• Task directions:
Provide again, from the entries below, every line from the one containing "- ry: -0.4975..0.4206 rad" through the one containing "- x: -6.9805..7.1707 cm", exactly as written, and no other line.

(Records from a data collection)
....
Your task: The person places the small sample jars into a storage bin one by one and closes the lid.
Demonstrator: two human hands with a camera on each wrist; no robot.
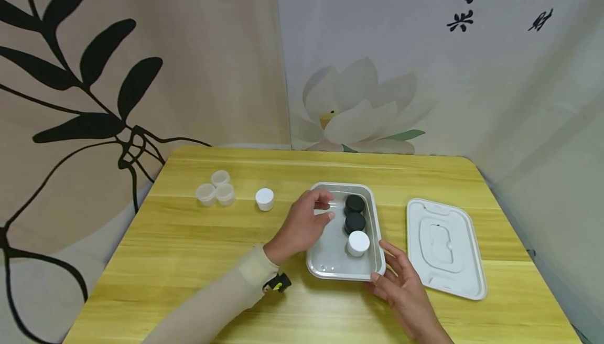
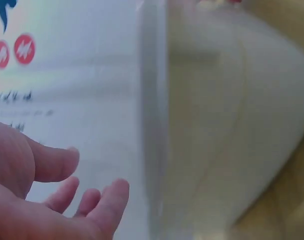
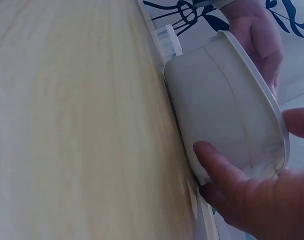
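Observation:
A pale rectangular plastic box (image 1: 327,262) stands without its lid on the table. Inside, along its right side, sit two black-topped round containers (image 1: 354,222) and one white-topped round container (image 1: 358,243), in a row. My right hand (image 1: 401,286) grips the box at its near right corner, thumb at the rim; the right wrist view has its fingers (image 3: 219,162) against the outer wall. Over the box's left part hovers my left hand (image 1: 302,223), fingers and thumb spread apart. Nothing lies between the left fingers (image 2: 114,202) in the left wrist view.
A white lid (image 1: 445,249) lies flat to the right of the box. Left of it stand another white-topped container (image 1: 265,199) and, farther left, three translucent small cups (image 1: 225,194) close together. Behind the wooden table (image 1: 155,281) hang printed curtains (image 1: 226,55).

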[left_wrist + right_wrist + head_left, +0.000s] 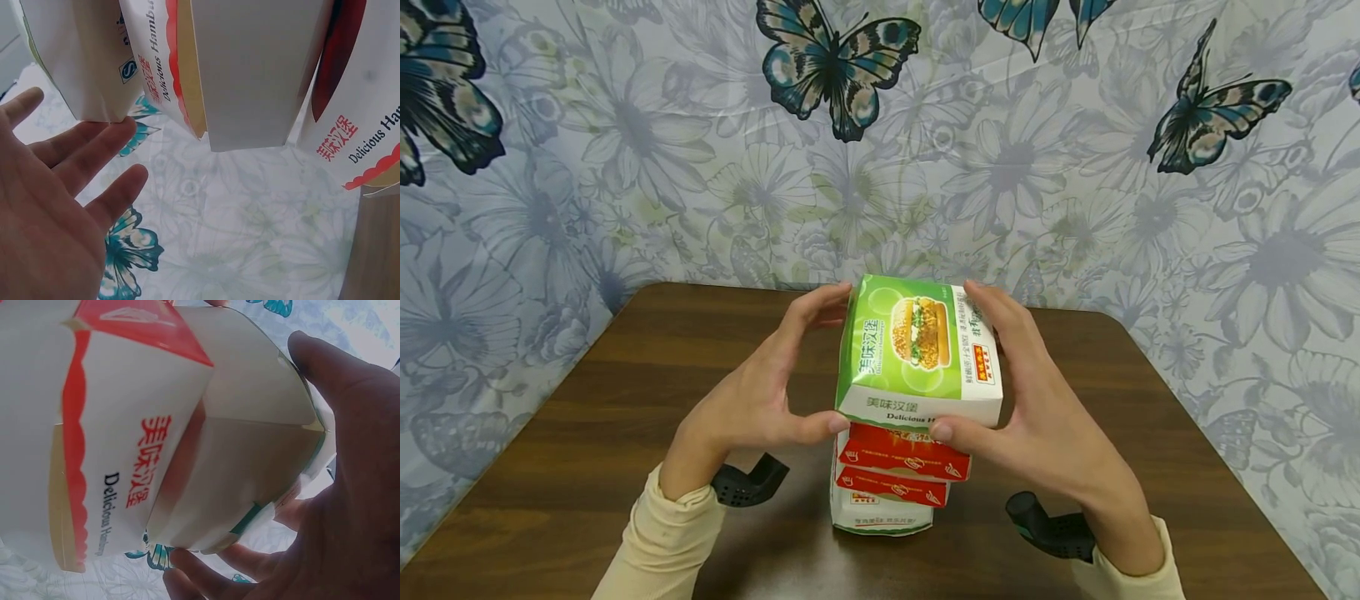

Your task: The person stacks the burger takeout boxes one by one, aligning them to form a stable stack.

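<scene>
Both hands hold a green-and-white hamburger box at the top of a stack. My left hand is at its left side, thumb at the front corner and fingertips at the rear edge. My right hand grips the right side, thumb on the front face, fingers over the back corner. In the right wrist view the green box leans at an angle against the box beneath. Below it come a red box, another red box and a white box with green edging at the bottom.
The stack stands on a dark brown wooden table. A butterfly-and-flower patterned cloth hangs behind the table's far edge. Black wrist mounts sit at both cuffs, on either side of the stack.
</scene>
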Demonstrator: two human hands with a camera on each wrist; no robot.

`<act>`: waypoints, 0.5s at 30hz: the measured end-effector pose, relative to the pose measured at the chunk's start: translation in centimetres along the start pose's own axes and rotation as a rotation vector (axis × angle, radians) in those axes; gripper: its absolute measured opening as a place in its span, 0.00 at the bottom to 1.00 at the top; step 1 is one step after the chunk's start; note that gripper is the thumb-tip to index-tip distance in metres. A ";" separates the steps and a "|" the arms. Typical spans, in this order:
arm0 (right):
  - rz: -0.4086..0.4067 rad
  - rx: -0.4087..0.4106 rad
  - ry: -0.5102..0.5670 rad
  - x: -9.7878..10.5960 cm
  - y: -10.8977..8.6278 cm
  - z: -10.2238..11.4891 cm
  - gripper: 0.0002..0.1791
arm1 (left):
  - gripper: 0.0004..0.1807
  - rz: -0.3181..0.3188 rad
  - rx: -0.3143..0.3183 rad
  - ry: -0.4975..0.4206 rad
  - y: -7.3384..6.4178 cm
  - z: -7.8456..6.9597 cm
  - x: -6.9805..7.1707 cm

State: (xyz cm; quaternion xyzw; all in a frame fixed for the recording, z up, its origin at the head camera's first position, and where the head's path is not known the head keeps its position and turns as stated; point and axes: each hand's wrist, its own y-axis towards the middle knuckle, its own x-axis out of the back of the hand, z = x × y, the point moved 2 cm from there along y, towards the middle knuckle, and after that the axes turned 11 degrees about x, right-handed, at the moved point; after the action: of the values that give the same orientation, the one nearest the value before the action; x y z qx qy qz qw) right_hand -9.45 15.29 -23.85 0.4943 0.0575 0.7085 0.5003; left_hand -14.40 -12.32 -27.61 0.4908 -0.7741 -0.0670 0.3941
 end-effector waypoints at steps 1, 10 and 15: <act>0.002 -0.001 -0.003 0.0 0.0 0.0 0.66 | 0.57 0.004 -0.002 0.001 0.0 0.0 0.0; 0.032 -0.039 0.009 0.0 0.0 -0.1 0.66 | 0.58 0.038 0.001 0.007 0.1 0.4 0.0; 0.025 -0.038 0.019 0.0 0.0 0.0 0.66 | 0.58 0.030 0.013 0.017 0.1 0.6 -0.1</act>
State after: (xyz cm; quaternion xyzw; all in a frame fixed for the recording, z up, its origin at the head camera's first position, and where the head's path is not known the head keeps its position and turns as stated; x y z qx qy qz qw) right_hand -9.44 15.29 -23.86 0.4787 0.0424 0.7202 0.5003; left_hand -14.82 -12.37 -28.01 0.4822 -0.7786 -0.0518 0.3982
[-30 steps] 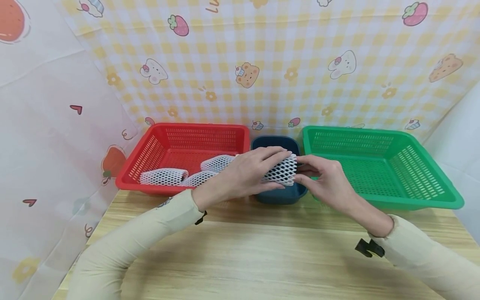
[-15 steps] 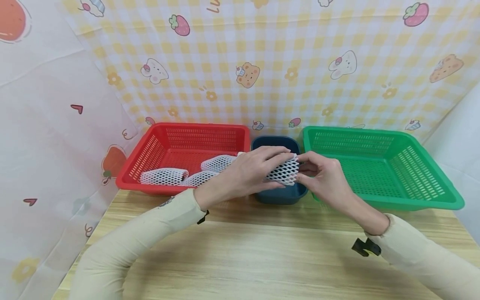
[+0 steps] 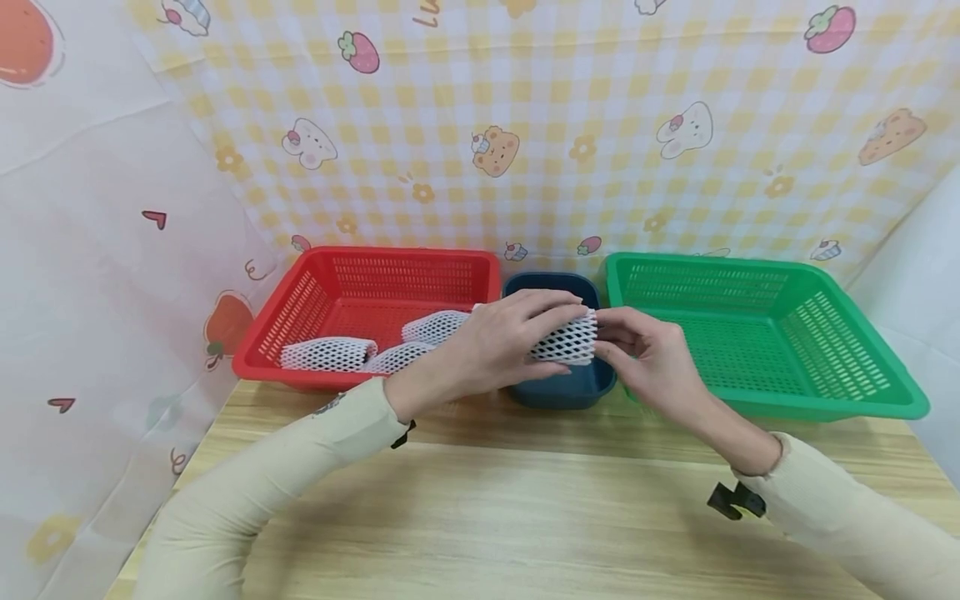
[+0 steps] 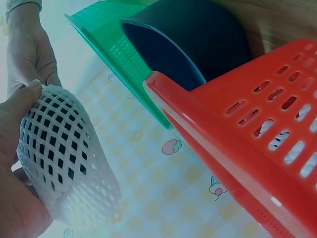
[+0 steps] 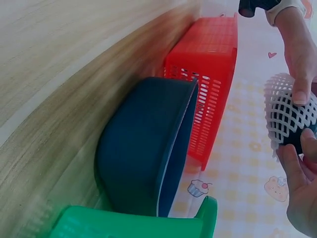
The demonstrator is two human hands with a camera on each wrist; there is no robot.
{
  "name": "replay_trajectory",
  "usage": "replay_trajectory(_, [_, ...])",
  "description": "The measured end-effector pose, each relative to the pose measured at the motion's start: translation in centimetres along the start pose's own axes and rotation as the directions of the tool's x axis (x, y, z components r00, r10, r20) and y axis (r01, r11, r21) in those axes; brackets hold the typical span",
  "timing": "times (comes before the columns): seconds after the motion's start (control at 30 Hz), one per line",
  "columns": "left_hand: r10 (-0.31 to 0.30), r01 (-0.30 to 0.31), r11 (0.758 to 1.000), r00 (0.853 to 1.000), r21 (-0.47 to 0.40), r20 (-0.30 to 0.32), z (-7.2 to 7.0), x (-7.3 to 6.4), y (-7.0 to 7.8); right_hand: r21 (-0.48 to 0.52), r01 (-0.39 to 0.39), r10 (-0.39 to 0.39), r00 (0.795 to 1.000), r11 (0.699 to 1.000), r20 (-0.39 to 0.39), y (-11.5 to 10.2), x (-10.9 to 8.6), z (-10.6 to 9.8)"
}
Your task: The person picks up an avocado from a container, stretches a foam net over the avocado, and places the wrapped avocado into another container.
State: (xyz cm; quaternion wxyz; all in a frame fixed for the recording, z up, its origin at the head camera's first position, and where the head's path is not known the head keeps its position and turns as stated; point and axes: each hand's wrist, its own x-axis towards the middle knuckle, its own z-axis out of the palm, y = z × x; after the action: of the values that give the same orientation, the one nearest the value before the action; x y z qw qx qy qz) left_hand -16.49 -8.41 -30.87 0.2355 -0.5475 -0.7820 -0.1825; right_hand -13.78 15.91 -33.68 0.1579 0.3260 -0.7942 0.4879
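Observation:
My left hand [image 3: 495, 346] grips a white foam fruit net [image 3: 567, 340] from above, over the dark blue bin. A dark, rounded object [image 5: 293, 140] shows through the mesh and at the net's end in the right wrist view; its kind cannot be told. With thumb and fingers, my right hand [image 3: 656, 354] pinches at the right end of the net. In the left wrist view the net [image 4: 64, 141] tapers away from the right hand's side. Several more white foam nets [image 3: 327, 354] lie in the red basket [image 3: 412, 255], partly covered by my left arm.
Between the red basket and a green basket [image 3: 795, 406] stands the dark blue bin [image 3: 558, 398]. All three sit toward the back of a wooden table [image 3: 480, 517]. A patterned cloth [image 3: 420, 100] hangs close behind them.
Both hands stay nearly in place over the bin. The fingers of my right hand shift slightly at the net's end, and the net's lower edge has moved up a little.

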Motion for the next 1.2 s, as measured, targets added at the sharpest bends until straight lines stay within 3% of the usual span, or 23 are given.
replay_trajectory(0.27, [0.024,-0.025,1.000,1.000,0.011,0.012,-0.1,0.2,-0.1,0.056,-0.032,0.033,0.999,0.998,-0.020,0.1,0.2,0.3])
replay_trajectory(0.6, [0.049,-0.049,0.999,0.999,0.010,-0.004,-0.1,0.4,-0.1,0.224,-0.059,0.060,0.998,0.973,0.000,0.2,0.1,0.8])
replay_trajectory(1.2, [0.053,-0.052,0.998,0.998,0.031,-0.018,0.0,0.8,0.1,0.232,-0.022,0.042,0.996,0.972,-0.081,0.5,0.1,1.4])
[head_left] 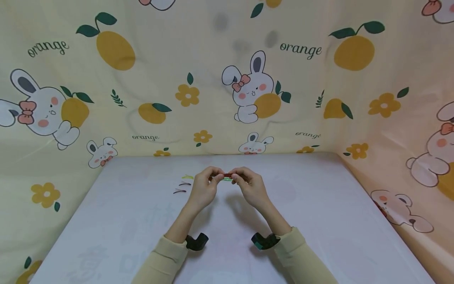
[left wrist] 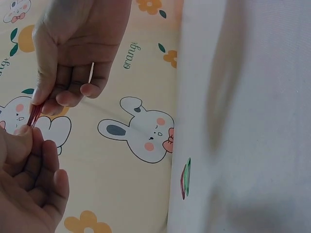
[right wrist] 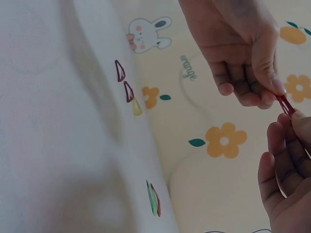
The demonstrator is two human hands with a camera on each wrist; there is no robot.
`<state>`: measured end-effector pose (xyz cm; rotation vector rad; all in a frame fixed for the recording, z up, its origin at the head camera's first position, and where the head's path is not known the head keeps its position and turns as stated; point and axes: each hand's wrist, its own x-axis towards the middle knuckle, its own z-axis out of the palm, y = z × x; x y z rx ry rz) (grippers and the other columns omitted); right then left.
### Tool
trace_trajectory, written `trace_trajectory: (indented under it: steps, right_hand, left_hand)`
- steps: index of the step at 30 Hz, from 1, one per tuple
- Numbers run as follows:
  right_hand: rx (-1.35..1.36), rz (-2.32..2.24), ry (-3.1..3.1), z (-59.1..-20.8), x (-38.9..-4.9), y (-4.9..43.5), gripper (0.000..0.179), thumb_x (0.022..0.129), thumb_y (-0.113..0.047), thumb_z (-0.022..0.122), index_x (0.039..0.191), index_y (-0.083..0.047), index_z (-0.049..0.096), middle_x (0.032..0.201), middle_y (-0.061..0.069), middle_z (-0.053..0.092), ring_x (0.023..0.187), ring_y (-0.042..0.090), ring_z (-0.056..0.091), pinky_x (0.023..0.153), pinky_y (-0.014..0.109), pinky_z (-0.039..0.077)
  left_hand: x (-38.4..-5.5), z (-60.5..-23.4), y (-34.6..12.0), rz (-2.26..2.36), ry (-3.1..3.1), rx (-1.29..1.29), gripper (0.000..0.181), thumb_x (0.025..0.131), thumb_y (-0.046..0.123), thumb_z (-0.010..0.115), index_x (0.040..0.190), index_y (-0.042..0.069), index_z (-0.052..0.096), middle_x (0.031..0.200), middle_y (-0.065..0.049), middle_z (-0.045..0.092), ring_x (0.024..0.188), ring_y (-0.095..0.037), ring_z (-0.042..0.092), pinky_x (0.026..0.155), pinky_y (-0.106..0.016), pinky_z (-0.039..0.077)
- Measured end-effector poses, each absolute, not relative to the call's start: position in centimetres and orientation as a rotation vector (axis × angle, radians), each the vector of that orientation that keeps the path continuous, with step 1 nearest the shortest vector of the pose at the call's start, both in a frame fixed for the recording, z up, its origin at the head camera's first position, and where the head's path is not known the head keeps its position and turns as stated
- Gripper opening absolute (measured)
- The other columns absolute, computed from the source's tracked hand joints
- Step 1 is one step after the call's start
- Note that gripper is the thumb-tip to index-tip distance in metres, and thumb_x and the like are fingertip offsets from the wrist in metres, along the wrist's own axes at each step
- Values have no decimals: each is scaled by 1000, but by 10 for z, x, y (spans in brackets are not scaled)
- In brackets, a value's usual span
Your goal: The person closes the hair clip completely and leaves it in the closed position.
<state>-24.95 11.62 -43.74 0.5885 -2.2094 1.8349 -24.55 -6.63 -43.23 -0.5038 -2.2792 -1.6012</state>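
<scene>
Above the far part of the table, a red snap hair clip (head_left: 227,175) is pinched at its two ends. The left hand (head_left: 203,187) grips one end between thumb and fingertips. At the other end, the right hand (head_left: 252,187) does the same. Close up, the red clip (right wrist: 285,105) spans the short gap between both thumbs, partly covered by the fingertips. On the table beneath lie a green hair clip (left wrist: 188,174) and another red clip (left wrist: 182,182), side by side and overlapping in this view.
Left of the hands, a yellow hair clip (head_left: 187,176) and two dark red clips (right wrist: 120,71) lie on the white table (head_left: 319,221). A patterned curtain (head_left: 213,59) hangs behind and at both sides. Each wrist carries a black camera (head_left: 197,241).
</scene>
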Motion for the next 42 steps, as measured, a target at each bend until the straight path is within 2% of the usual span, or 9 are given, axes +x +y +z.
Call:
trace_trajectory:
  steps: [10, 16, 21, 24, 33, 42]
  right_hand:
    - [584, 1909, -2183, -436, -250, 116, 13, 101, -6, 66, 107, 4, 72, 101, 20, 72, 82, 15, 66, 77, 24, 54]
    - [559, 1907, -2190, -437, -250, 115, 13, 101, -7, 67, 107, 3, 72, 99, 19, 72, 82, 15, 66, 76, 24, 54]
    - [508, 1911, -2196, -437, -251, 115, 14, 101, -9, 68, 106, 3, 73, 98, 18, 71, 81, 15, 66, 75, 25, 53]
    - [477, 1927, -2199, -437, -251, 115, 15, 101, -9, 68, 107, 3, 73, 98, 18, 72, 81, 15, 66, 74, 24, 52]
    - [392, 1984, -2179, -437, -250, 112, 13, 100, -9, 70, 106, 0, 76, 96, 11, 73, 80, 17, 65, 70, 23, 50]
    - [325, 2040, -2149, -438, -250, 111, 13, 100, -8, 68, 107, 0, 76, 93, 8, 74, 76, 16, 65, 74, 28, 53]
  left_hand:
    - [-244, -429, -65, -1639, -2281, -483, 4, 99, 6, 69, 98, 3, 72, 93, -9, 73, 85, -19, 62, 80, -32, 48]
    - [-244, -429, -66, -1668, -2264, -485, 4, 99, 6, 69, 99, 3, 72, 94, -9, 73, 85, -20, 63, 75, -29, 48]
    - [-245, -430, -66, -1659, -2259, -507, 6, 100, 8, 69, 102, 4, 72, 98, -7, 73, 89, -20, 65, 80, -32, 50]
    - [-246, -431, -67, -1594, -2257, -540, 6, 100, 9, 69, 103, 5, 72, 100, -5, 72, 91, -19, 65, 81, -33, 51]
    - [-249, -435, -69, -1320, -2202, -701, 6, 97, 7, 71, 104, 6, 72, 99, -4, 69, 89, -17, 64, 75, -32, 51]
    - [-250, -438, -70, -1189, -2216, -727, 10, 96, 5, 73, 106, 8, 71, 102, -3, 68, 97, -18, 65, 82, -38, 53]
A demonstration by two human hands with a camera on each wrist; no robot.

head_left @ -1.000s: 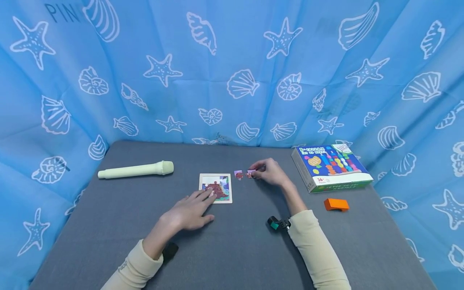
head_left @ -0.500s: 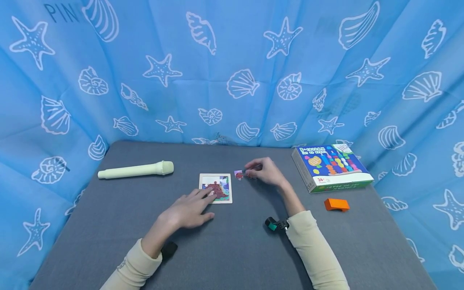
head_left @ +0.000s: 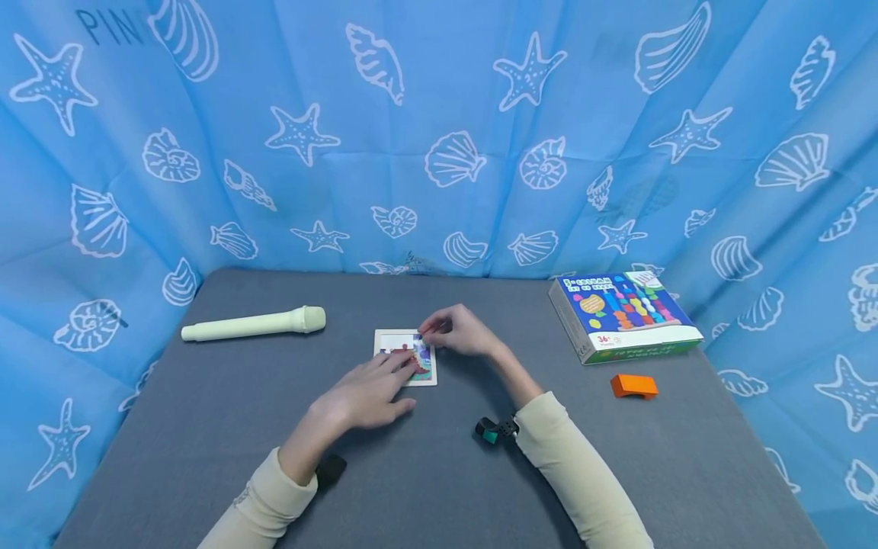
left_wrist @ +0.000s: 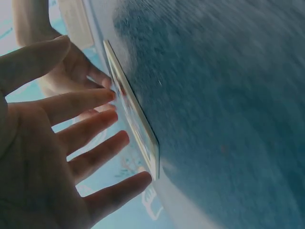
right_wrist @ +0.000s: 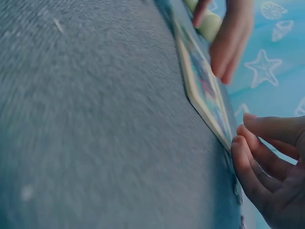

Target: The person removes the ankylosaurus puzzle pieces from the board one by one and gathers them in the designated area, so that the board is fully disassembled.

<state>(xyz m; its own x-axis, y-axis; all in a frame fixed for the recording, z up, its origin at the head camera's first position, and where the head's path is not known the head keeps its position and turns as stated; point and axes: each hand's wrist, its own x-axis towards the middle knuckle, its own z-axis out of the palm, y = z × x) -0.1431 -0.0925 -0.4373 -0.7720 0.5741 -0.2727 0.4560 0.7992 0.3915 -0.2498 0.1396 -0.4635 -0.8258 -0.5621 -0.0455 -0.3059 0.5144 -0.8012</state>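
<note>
My left hand [head_left: 363, 390] lies with fingers spread and fairly straight over a small jigsaw puzzle [head_left: 423, 364] in a pale square frame [head_left: 406, 332]. Part of the picture is filled in, with a reddish figure on it; white backing shows along the top. In the left wrist view, the fingertips [left_wrist: 143, 177] reach the frame's edge. My right hand [head_left: 463, 332] is at the frame's upper right corner, thumb and fingers bent close together. I cannot tell whether a piece is between them. Loose puzzle pieces [right_wrist: 238, 193] lie beyond that hand's fingers in the right wrist view.
A pale green toy microphone [head_left: 254, 325] lies at the back left. At the right stand a blue and green game box [head_left: 626, 316] and, in front of it, an orange arched block [head_left: 634, 386]. A blue seashell-print curtain [head_left: 439, 137] hangs behind the grey table [head_left: 425, 488].
My right hand has moved left from the loose pieces to the frame's upper right corner. The left hand has stayed over the puzzle, shifting slightly right.
</note>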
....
• Response box:
  - ry: -0.4975..0.4206 rad
  - y: -7.3384..6.4178 cm
  - z: -7.8456..6.9597 cm
  - x: -6.9805..7.1707 cm

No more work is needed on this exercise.